フォーブスのデジタル戦略の核となったのが、徹底的なオープン戦略と、データカルチャー。バラエティに富んだ寄稿者が年間10万本もの記事を生み出し、膨大なページビューへとつなげています。

こうした戦略の根底にあるのが、「消費者の声を聞く」というコンセプト。大事なのは、「記事を誰が書いたか」よりも、「記事が読者にとって有益かどうか」ということ。

読者が欲しいのは、その分野について、もっとも詳しい人の意見。ITであれば、IT業界になりたての記者がまとめたITの記事よりも、IT業界に詳しい業界関係者の書いたコラムのほうが、読者のニーズに合う可能性がある。
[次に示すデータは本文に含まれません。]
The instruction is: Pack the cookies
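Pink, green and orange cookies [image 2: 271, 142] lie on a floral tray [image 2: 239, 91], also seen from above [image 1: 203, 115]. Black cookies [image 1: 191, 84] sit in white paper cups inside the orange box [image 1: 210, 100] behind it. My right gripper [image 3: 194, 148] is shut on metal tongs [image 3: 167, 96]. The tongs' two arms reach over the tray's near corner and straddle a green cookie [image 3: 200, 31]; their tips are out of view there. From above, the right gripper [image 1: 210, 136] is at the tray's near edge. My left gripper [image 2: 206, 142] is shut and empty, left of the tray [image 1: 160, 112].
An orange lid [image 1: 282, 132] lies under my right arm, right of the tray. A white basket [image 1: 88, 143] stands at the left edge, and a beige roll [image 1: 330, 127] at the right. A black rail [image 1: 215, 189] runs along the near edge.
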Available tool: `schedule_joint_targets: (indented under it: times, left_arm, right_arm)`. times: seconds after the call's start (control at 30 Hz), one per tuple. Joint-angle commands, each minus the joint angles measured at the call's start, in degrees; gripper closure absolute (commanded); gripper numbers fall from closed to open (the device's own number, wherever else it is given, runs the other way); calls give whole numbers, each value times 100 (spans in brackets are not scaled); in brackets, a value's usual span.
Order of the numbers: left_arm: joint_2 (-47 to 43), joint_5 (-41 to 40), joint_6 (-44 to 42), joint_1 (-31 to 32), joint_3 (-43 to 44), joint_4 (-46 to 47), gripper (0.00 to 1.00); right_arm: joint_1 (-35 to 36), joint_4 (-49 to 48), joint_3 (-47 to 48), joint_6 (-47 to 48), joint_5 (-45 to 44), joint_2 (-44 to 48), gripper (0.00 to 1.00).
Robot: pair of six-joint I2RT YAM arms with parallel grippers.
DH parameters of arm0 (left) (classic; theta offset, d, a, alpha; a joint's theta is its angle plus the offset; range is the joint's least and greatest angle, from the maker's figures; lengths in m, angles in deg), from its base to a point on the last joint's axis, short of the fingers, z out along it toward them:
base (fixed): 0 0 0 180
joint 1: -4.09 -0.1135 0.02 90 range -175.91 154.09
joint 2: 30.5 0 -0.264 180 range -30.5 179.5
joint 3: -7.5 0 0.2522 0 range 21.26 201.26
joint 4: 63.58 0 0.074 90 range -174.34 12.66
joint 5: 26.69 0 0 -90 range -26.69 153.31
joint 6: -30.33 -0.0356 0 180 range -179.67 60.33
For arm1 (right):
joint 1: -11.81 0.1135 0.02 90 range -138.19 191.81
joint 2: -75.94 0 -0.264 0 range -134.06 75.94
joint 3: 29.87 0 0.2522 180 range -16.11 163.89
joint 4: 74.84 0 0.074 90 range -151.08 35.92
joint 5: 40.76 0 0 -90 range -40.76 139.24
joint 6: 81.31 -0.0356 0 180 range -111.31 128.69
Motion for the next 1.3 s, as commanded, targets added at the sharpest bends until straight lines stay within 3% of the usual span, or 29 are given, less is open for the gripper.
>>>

二流以下のジャーナリストは、一流の業界関係者にはかなわない。

こうした出版のプラットフォーム化にともなって、編集者の役割が変わったと言います。編集者の役割は、キラリと光るタレントを発掘し、マネジメントすることに比重がうつっています。芸能事務所へのスカウトとマネジャーが一緒にしたような仕事で、編集者はこれまで以上に目利き力が問われるようになったと、述べています。

起業家的ジャーナリズムにおいては、記者や編集者は、コンテンツクリエーターであり、プロデューサーであり、プログラマーであり、マーケターであり、プロモーターであり、その全てができなくてはならない、とのことです。